Postoperative Physiotherapy
There is very limited data regarding the importance of pelvic floor exercises in the postpartum management of women with OASIS. RCOG guidelines are not very clear and the hospitals world-wide differ in the policy they follow. One study has reported lower anal incontinence rates at 1 year, in women who were taught pelvic floor muscle exercises by a physiotherapist, following third-degree tear. The study however lacked a control group [40].
Outcomes
Endoanal ultrasound and neurophysiological tests, along with patient symptoms of anal incontinence have been used to assess the outcome of primary anal sphincter repair. Poor outcomes have been shown to be related to persistent sphincter defect detected on endoanal ultrasound [41]. The four RCTs described earlier [33–36] comparing end-to-end approximation with overlap repair have shown that 60–80 % of women will be asymptomatic at 12 months after primary repair of obstetric anal sphincter injury. Based on these results, RCOG guidelines recommend that patients who have had either of the two repairs can be counseled that the outcome of primary repair is likely to be good. However, 19–36 % of women in these studies have been shown to have persistent defects, most of which affect the EAS. The most common symptom experienced is incontinence to flatus.

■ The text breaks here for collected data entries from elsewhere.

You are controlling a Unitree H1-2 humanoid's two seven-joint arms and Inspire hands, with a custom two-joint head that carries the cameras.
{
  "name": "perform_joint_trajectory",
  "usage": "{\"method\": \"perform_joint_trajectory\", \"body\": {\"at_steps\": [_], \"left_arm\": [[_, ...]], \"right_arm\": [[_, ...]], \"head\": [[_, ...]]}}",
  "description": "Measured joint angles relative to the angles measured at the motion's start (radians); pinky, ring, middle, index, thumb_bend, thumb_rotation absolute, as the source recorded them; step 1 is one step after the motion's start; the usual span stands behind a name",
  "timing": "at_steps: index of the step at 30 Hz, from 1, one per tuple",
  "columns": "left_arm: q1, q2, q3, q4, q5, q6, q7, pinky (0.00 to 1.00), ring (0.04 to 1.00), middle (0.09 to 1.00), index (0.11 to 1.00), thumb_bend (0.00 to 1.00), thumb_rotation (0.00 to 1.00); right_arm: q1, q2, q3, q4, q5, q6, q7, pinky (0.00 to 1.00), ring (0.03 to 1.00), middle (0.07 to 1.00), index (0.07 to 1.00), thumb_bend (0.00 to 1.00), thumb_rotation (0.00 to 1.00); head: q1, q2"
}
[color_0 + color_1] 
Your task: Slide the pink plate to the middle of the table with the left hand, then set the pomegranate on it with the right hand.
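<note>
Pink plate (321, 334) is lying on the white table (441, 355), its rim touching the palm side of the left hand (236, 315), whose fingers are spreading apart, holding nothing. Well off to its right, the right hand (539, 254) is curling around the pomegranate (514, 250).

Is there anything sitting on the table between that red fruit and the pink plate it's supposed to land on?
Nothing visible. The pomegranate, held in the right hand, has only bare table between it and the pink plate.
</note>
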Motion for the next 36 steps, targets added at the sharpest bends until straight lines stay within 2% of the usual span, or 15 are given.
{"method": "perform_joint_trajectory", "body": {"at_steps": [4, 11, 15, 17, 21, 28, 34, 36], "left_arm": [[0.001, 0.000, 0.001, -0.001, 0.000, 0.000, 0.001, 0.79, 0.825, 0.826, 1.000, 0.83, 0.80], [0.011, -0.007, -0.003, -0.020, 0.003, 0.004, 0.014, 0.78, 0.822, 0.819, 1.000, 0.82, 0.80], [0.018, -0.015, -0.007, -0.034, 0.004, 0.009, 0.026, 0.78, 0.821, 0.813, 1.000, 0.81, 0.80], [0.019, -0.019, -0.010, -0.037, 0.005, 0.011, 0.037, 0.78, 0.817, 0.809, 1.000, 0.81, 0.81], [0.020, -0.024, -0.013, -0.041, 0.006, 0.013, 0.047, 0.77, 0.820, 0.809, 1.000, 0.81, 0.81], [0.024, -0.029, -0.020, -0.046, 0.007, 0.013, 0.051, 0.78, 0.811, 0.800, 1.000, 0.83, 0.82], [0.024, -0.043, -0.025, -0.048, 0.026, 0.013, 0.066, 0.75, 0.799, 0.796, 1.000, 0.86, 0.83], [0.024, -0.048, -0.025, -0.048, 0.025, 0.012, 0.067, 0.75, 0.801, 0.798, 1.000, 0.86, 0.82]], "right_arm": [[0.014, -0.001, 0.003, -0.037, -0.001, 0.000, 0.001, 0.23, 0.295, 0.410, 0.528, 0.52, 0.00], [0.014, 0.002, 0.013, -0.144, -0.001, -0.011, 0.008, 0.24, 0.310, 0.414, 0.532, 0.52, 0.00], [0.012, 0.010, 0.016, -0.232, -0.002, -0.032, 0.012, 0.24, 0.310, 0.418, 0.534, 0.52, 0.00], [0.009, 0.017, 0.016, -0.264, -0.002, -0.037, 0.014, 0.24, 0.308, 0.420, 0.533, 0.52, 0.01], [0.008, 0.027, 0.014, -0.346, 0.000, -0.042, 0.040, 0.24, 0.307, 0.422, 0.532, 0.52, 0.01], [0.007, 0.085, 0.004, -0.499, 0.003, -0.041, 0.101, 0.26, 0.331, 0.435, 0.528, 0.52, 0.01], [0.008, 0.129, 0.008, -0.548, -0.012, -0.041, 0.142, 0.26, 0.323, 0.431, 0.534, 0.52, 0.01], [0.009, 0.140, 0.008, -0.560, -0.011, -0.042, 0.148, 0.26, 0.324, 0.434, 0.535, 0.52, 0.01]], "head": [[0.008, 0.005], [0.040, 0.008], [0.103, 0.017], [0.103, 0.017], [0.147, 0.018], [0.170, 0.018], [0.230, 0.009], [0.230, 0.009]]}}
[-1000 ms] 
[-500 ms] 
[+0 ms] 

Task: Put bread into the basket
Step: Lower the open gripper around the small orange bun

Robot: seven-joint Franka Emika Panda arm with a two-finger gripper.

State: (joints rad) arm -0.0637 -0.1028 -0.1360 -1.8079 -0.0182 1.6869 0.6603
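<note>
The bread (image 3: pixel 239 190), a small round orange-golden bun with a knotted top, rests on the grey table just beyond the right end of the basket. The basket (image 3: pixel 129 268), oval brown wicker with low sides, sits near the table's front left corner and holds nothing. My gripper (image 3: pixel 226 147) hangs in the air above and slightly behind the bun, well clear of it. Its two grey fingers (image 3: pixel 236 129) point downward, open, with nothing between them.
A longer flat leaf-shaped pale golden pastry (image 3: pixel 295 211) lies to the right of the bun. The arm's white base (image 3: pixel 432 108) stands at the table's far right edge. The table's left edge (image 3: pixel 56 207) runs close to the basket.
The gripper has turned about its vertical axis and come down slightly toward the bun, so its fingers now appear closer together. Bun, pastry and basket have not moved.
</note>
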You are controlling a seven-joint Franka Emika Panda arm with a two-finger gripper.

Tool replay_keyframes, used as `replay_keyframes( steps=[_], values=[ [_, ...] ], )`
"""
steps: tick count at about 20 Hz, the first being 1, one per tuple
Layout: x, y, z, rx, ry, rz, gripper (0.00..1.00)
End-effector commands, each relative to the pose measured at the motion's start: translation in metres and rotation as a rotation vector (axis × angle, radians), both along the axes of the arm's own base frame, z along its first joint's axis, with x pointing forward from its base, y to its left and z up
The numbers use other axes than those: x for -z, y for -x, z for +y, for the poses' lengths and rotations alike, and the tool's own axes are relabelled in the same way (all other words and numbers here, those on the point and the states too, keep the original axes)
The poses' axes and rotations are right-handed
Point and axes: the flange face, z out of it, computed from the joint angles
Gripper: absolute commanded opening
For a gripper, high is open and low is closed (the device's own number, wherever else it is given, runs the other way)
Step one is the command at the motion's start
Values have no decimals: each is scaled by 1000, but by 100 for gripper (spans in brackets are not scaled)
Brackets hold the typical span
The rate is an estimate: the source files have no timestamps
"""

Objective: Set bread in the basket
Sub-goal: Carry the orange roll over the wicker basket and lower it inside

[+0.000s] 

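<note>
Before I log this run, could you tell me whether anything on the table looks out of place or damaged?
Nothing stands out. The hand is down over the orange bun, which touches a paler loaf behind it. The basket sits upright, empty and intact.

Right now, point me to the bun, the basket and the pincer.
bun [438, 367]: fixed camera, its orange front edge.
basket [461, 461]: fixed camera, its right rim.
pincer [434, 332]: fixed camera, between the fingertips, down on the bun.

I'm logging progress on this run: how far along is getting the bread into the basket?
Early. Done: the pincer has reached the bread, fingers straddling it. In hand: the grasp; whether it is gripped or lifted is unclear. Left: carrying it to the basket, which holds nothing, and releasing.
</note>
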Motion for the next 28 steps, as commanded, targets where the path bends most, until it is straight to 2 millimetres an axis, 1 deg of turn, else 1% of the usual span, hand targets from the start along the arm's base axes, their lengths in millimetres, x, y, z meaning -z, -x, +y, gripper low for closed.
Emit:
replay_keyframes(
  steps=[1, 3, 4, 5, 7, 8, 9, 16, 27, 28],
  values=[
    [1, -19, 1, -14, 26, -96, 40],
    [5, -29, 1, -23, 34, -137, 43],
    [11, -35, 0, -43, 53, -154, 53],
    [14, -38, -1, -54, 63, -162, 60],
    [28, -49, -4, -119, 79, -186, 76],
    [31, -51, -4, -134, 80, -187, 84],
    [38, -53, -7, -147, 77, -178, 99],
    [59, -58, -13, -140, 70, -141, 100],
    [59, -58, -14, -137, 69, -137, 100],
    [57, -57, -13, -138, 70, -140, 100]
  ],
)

Long-Term Follow-Up and Future Delivery
Women should be followed up at 6 weeks postpartum by a trained obstetrician. It is valuable to set up a dedicated multidisciplinary perineal clinic to ensure that patients receive dedicated care postoperatively. In addition to discussing the delivery details and the injury, the patient should be specifically questioned about bladder, bowel, and sexual function, symptoms of fecal incontinence, fecal urgency, dyspareunia, and perineal pain. Since these questions are embarrassing to ask, structured questionnaires of bladder, bowel, and sexual function are useful [41, 42]. A careful vaginal and rectal examination should be performed to check for complete healing, scar tenderness and sphincter tone. Ideally, anorectal investigation (i.e., endoanal ultrasound, anorectal manometry, and EMG) should be part of follow-up of every patient who has undergone anal sphincter repair. Hence if these facilities are not available at the primary hospital, at least the symptomatic women and those who have clinically reduced anal tone or contraction should be referred to an appropriate center where these investigations can be conducted.